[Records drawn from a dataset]
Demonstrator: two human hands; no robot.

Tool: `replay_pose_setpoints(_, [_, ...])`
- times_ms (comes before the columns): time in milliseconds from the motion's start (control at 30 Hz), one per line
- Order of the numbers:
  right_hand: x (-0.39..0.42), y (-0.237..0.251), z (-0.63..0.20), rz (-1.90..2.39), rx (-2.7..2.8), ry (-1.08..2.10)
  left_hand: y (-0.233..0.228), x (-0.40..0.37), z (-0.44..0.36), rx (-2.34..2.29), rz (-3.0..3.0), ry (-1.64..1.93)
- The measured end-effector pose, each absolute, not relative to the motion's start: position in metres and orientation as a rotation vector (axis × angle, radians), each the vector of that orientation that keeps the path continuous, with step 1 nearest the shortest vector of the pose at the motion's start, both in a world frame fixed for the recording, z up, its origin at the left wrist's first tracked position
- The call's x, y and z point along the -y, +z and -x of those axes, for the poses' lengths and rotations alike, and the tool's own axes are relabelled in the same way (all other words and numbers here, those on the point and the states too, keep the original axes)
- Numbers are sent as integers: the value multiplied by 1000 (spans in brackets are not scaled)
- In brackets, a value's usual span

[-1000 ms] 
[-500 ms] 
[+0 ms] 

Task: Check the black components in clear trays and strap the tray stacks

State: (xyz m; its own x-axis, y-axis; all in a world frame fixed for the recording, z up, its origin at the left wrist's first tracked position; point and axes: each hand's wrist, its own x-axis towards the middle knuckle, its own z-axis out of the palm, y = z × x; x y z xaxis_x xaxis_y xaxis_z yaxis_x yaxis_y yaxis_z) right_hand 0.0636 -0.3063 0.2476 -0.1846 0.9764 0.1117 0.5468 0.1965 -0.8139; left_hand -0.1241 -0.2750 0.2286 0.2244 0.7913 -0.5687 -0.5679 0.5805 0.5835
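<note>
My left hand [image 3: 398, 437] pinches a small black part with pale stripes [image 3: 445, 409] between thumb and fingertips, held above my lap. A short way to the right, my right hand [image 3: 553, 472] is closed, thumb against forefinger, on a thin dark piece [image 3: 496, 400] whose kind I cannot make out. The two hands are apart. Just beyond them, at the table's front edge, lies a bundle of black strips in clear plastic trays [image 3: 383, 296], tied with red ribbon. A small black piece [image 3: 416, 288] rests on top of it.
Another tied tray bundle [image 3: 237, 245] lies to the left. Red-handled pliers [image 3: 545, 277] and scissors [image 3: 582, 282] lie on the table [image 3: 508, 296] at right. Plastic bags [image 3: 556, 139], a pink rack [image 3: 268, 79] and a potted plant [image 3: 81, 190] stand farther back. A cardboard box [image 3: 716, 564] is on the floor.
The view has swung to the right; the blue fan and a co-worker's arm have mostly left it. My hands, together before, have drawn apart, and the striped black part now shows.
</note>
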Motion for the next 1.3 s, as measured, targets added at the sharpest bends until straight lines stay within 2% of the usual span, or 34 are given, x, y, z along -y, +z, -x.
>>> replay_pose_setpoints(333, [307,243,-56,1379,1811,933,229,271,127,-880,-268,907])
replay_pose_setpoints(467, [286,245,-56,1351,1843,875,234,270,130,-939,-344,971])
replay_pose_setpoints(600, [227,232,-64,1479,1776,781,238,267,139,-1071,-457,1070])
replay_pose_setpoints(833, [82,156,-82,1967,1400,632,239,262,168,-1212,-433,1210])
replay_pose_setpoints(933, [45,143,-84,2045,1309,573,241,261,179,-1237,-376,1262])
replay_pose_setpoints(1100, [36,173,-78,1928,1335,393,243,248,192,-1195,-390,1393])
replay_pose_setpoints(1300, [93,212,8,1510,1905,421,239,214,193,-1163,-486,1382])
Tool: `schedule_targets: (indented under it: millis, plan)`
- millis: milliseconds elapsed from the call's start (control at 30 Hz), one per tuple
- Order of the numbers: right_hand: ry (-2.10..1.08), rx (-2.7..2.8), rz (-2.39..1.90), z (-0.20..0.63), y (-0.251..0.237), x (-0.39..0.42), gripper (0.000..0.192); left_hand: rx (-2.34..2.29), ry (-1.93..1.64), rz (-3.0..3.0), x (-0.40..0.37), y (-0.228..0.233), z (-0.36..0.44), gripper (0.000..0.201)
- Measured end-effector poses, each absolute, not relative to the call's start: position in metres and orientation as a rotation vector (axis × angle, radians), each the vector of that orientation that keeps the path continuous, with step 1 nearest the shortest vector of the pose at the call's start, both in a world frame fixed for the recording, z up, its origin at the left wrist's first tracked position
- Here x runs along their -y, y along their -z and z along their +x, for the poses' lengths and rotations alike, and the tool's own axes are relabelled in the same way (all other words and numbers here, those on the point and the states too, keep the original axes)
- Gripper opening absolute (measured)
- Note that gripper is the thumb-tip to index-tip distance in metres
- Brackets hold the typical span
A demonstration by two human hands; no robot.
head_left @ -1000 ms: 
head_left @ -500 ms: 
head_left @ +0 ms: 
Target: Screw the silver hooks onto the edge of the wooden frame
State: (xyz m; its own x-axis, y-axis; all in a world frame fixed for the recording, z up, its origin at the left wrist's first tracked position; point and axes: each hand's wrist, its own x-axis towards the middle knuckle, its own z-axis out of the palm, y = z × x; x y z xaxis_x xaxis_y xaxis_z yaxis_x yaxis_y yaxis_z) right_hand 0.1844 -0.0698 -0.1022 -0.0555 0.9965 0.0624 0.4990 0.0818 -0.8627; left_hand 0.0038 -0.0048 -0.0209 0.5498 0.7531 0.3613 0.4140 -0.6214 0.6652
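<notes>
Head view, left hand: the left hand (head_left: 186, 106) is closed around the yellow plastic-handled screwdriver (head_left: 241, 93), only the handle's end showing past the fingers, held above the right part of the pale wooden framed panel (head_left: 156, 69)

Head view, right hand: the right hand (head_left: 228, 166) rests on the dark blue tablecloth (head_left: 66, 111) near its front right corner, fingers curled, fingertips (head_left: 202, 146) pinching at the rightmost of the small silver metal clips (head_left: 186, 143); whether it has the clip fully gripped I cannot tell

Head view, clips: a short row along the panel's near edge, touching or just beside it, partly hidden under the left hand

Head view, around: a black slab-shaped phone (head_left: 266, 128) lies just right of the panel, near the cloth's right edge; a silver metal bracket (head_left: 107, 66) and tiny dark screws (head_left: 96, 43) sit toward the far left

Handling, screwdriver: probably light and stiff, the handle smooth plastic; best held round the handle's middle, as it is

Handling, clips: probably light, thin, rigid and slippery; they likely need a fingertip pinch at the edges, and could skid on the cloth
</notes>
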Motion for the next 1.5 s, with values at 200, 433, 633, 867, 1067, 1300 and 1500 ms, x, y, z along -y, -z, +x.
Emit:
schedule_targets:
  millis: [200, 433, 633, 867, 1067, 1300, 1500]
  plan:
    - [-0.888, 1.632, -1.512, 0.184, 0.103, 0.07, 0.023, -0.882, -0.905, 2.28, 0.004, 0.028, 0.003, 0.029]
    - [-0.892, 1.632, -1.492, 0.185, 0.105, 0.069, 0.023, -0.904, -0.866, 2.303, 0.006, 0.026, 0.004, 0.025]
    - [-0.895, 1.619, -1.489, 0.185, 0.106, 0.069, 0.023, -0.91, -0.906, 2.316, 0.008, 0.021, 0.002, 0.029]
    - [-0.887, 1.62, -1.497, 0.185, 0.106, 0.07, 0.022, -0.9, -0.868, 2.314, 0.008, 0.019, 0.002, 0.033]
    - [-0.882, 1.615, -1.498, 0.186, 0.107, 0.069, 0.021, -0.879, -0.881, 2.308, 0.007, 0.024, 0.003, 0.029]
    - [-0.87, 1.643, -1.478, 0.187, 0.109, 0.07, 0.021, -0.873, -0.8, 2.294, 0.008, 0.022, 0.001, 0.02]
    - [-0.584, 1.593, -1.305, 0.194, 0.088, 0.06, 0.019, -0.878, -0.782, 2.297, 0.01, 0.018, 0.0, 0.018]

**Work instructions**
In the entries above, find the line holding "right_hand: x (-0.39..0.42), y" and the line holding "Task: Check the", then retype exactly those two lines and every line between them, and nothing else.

**Reply**
  right_hand: x (-0.39..0.42), y (-0.237..0.251), z (-0.63..0.20), rz (-1.90..2.39), rx (-2.7..2.8), ry (-1.08..2.10)
  left_hand: y (-0.233..0.228), x (-0.40..0.37), z (-0.44..0.36), rx (-2.34..2.29), rz (-3.0..3.0), ry (-1.64..1.93)
- The measured end-effector pose, each absolute, not relative to the motion's start: position in metres and orientation as a rotation vector (axis × angle, radians), each the vector of that orientation that keeps the path continuous, with step 1 nearest the shortest vector of the pose at the motion's start, both in a world frame fixed for the recording, z up, its origin at the left wrist's first tracked position
- The call's x, y and z point along the -y, +z and -x of those axes, for the poses' lengths and rotations alike, and the tool's own axes are relabelled in the same way (all other words and numbers here, those on the point and the states too, keep the original axes)
- Numbers are sent as integers: the value multiplied by 1000 (spans in brackets are not scaled)
- In brackets, a value's usual span

[-1000 ms] 
[-500 ms] 
[+0 ms] 

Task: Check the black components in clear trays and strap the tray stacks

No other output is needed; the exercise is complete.